Escanaffles was named after the Scheldt (in French, Escaut), which
forms the natural border between Flanders and Hainaut, and the suffix
-affles, from Germanic *ahwjo, "a wet grassland". The border is
indeed marked by the old bed of the Scheldt; following the
straightening of the Scheldt, a part of the territory of Escanaffles is
located today on the left bank of the river, between its old and new
beds. Escanaffles is located on the northern point of Tournaisis; in
the past, it bordered the two Flanders, Avelgem in West Flanders and Orroir in East Flanders. Orroir was later incorporated to the Province of Hainaut (and even later to the municipality of Mont-de-l'Enclus).
There was in the past a fortress in Escanaffles, built in the curve of the Scheldt, which was bombed and destroyed by the troops of Louis XIV in 1695. In the past, according to a non exhaustive list, there were 87 pubs in the village. The sugar mill of Escanaffles, founded in 1872, was once one of the most modern in Belgium, but it was closed in 1990.

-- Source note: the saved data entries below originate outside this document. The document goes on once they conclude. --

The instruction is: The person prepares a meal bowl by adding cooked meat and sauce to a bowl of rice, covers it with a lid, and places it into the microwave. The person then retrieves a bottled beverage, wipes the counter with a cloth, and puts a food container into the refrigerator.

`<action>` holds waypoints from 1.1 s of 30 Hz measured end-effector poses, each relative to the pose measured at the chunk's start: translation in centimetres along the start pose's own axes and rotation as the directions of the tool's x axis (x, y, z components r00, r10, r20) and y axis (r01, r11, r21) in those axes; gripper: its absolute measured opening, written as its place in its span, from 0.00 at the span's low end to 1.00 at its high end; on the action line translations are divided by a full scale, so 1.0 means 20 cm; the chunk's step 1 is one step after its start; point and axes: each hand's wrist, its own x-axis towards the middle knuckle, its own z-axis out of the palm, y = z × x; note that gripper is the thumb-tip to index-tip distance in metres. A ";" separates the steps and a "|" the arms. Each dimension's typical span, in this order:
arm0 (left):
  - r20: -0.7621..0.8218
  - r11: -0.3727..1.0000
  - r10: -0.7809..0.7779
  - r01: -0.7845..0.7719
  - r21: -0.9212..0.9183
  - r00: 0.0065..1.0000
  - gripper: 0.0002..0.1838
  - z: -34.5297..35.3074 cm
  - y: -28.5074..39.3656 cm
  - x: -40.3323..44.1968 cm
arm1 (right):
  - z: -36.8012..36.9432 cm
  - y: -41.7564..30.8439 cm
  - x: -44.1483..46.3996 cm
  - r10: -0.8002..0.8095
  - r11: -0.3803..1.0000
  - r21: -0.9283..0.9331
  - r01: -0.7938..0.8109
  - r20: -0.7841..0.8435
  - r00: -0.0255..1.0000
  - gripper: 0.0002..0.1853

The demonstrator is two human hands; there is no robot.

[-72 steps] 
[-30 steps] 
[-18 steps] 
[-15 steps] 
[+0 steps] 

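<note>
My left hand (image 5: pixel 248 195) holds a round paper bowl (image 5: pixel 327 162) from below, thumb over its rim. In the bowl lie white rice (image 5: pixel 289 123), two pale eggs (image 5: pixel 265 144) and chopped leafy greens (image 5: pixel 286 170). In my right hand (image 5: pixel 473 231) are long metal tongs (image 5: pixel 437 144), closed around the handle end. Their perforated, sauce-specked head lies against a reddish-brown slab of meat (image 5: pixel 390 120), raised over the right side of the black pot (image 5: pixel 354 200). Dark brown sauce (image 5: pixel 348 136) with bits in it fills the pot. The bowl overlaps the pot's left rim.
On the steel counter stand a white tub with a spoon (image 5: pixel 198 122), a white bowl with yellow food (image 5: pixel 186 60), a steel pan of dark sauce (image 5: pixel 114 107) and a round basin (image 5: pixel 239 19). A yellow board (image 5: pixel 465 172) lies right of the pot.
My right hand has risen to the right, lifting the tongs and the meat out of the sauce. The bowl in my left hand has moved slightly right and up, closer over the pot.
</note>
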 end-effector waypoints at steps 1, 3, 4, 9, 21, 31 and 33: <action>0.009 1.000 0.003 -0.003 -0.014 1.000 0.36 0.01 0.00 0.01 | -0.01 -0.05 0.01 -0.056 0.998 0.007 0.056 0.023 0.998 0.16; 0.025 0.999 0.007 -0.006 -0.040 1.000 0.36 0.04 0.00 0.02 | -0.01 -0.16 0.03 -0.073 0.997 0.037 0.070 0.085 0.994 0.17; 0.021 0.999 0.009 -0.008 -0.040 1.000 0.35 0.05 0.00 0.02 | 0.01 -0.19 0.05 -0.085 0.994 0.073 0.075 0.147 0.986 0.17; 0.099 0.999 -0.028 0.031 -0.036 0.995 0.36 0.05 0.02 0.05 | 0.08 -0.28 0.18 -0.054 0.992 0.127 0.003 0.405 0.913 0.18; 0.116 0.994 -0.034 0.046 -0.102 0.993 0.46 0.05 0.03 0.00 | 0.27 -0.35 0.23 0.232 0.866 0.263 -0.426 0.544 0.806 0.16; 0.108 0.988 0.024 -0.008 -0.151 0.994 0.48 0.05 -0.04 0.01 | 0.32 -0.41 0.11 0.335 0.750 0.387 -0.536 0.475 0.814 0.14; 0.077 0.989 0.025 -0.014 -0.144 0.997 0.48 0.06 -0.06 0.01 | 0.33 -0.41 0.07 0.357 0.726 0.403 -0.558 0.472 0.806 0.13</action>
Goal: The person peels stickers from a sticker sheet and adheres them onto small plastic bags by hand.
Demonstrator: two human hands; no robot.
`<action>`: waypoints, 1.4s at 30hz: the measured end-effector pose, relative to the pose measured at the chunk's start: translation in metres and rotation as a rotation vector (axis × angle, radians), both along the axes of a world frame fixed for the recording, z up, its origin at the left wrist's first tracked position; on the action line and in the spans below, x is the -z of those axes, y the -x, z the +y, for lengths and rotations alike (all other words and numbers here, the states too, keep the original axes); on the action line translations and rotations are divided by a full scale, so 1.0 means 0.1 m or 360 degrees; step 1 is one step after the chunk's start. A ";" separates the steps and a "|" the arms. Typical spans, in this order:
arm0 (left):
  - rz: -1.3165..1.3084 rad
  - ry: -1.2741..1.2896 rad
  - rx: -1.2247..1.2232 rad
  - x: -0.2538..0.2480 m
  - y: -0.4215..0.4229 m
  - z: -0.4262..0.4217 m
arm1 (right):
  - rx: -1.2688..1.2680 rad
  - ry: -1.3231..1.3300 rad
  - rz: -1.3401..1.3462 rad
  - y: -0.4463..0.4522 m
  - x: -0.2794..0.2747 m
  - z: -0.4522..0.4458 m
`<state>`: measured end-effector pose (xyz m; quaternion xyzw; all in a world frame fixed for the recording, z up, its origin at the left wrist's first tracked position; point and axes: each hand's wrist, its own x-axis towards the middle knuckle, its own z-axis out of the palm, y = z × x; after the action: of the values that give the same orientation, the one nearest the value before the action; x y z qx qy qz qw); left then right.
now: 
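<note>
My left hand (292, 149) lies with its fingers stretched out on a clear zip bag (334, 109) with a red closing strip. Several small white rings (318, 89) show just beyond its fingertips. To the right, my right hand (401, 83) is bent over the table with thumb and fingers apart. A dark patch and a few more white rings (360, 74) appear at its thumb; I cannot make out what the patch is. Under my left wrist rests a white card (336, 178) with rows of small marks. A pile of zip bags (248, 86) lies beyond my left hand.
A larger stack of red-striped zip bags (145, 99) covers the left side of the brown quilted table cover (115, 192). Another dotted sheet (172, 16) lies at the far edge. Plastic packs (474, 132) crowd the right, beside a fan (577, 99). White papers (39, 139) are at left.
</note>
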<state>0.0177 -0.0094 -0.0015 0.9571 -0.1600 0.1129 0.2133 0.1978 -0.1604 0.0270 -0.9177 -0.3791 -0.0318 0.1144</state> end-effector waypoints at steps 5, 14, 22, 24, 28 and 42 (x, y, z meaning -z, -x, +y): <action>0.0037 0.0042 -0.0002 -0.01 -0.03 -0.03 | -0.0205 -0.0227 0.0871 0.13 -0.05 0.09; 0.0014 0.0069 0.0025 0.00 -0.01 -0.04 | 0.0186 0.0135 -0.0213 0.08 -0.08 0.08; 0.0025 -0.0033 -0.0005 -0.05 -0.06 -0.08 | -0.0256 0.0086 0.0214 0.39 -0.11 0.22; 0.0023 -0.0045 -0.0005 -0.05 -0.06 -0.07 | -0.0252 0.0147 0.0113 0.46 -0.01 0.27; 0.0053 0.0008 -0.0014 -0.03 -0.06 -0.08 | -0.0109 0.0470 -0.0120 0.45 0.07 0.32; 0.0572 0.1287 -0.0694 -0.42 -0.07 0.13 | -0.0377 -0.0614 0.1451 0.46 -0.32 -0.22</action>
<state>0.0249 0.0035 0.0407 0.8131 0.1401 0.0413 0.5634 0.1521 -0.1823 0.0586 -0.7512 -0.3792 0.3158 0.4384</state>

Molembaix, as said above, was a hamlet of Celles, then written Molenbaix, until the Royal Decree of 13 June 1836. However, it was under the Ancient Regime the seat of a powerful domain. Among the lords of Molenbaix were the Lannoy, the Glynes and the Croÿ-Solre. From the middle XVIIth century onwards, the lords of Molenbaix called themselves Barons or Marquis of Molenbaix, which was only a courtesy title.
Popuelles is a small village located in the valley of Lozet. In 1970, remains of a Gallo-Roman villa (Ist-IIIrd century AD) were found. There was in the XII-XIVth century a Popioel family ruling the village.
Pottes is mentioned for the first time in a document dated 1017, kept in the archives of Tournai. The village was crossed by a Roman way linking Tournai to Oudenaarde via the right bank of the Scheldt. The name of the village comes from Latin posta, "a post". In the Roman times, a post had 40 horses and several cars ready to go.
Velaines, mentioned for the first time in 1186 as Velaine, was Velanus' estate. In 1977, remains of a Gallo-Roman villa (Ist-IInd century AD) were found. According to Article 2 of the Treaty of the Limits, signed on 16 May 1769, the King of France transferred the enclave of Velaines to the Empress of Austria. At the end of the XIXth century, there were in the village 80 pubs, supplied by two breweries. In 1915, the boys' school was used as the headquarters of the VIth German Army.
Source: Municipal website, texts after documents gathered by the late Jean Delestrain
Ivan Sache, 3 June 2007
The municipal flag of Celles is a gyronny of six pieces, yellow and
According to Armoiries communales en Belgique. Communes wallonnes, bruxelloises et germanophones, the flag was adopted by the Municipal Council on 8 June 1991 and confirmed by the Executive of the French Community on 18 December 1991, as:
Mal gironné en pal et en sautoir jaune et bleu.
The flag is based on the municipal arms:
Mal gironné de six pièces d'or et d'azur, chargé en cœur d'un tourteau de gueules chargé d'une tour ajourée d'argent (Gyronny of six or and azure a roundel gules charged with a tower argent opened).
Mal gironné, lit. "badly gyronny", is used in French heraldry for "gyronny of six" (see for instance the canting arms of the family of Maugiron, Mal gironné de six pièces argent et sable).